# [Task to complete]
Repeat the data that follows, keeping every character intact.

# [Data block]
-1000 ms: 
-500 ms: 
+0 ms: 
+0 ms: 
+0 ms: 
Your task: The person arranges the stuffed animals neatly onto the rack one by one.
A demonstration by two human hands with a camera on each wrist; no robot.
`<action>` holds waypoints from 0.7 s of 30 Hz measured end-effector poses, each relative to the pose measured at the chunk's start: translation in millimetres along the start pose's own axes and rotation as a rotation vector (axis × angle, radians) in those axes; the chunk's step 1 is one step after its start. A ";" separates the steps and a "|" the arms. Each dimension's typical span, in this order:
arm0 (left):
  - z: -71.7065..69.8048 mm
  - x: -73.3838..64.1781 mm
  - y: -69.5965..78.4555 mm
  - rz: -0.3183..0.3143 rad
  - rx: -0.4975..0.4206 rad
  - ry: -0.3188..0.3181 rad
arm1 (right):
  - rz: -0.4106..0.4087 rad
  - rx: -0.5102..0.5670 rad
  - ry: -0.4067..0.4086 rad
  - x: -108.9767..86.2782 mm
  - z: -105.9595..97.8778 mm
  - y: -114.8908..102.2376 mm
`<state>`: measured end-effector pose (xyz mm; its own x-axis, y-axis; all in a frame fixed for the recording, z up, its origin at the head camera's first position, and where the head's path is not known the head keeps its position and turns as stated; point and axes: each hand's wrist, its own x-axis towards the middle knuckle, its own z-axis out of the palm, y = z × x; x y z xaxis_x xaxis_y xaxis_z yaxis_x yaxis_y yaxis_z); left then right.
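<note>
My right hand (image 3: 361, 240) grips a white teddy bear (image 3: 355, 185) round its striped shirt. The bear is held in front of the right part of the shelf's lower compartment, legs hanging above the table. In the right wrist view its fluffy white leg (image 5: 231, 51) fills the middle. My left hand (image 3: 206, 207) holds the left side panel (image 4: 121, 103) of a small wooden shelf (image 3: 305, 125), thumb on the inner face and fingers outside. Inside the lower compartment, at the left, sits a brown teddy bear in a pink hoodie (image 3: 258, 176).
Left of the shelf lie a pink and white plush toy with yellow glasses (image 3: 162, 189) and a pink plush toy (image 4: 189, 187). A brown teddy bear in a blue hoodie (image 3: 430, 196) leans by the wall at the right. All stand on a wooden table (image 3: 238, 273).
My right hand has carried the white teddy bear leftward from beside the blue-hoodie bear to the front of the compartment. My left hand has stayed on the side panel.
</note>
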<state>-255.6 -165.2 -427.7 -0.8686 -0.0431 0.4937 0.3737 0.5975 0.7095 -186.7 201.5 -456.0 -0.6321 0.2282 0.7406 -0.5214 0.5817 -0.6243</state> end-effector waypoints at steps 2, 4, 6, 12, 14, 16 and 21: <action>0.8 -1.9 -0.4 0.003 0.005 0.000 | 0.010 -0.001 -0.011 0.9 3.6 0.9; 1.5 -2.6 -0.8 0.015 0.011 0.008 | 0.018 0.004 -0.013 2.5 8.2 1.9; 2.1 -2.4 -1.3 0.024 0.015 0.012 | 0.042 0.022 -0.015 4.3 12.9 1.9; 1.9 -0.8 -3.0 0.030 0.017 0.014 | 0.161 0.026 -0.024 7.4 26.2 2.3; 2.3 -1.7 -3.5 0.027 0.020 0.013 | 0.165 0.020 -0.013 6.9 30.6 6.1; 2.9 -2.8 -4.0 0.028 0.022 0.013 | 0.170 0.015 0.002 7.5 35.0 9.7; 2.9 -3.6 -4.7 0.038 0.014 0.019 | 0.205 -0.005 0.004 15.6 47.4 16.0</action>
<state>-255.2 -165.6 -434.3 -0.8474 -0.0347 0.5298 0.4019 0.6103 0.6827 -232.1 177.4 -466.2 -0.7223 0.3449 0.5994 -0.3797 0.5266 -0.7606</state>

# [Written response]
-1000 ms: 
-500 ms: 
+0 ms: 
+0 ms: 
+0 ms: 
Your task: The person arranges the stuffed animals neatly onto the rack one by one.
A demonstration by two human hands with a camera on each wrist; no robot.
`<action>` holds waypoints from 0.7 s of 30 Hz measured end-effector poses, each relative to the pose measured at the chunk's start: translation in millimetres along the start pose's own axes and rotation as a rotation vector (axis × angle, radians) in those axes; the chunk's step 1 is one step after its start. A ";" separates the steps and a "|" the arms. Each dimension's typical span, in this order:
arm0 (left):
  - z: -71.7065..69.8048 mm
  - x: -73.3838..64.1781 mm
  - y: -69.5965..78.4555 mm
  - rz: -0.3183..0.3143 rad
  - rx: -0.4975..0.4206 rad
  - ry: -0.3188..0.3181 rad
arm1 (right):
  - rz: -0.4106..0.4087 rad
  - rx: -0.5102..0.5670 rad
  - ry: -0.4067..0.4086 rad
  - x: -108.9767..86.2782 mm
  - z: -105.9595..97.8778 mm
  - y: -114.8908..102.2376 mm
`<state>`: measured end-effector pose (xyz mm; its own x-axis, y-axis; all in a frame fixed for the recording, z up, its origin at the head camera's first position, and where the head's path is not known the head keeps its position and turns as stated; point and axes: each hand's wrist, its own x-axis towards the middle knuckle, its own z-axis out of the palm, y = z × x; x y z xaxis_x xaxis_y xaxis_z yaxis_x yaxis_y yaxis_z); left then right.
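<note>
My right hand (image 3: 361, 240) grips a white teddy bear (image 3: 355, 185) round its striped shirt. The bear is held in front of the right part of the shelf's lower compartment, legs hanging above the table. In the right wrist view its fluffy white leg (image 5: 231, 51) fills the middle. My left hand (image 3: 206, 207) holds the left side panel (image 4: 121, 103) of a small wooden shelf (image 3: 305, 125), thumb on the inner face and fingers outside. Inside the lower compartment, at the left, sits a brown teddy bear in a pink hoodie (image 3: 258, 176).
Left of the shelf lie a pink and white plush toy with yellow glasses (image 3: 162, 189) and a pink plush toy (image 4: 189, 187). A brown teddy bear in a blue hoodie (image 3: 430, 196) leans by the wall at the right. All stand on a wooden table (image 3: 238, 273).
My right hand has carried the white teddy bear leftward from beside the blue-hoodie bear to the front of the compartment. My left hand has stayed on the side panel.
</note>
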<state>-255.6 -165.2 -427.7 -0.8686 -0.0431 0.4937 0.3737 0.5975 0.7095 -186.7 201.5 -456.0 -0.6321 0.2282 0.7406 -0.5214 0.5817 -0.6243</state> end-effector waypoints at steps 2, 4, 6, 12, 14, 16 and 21: <action>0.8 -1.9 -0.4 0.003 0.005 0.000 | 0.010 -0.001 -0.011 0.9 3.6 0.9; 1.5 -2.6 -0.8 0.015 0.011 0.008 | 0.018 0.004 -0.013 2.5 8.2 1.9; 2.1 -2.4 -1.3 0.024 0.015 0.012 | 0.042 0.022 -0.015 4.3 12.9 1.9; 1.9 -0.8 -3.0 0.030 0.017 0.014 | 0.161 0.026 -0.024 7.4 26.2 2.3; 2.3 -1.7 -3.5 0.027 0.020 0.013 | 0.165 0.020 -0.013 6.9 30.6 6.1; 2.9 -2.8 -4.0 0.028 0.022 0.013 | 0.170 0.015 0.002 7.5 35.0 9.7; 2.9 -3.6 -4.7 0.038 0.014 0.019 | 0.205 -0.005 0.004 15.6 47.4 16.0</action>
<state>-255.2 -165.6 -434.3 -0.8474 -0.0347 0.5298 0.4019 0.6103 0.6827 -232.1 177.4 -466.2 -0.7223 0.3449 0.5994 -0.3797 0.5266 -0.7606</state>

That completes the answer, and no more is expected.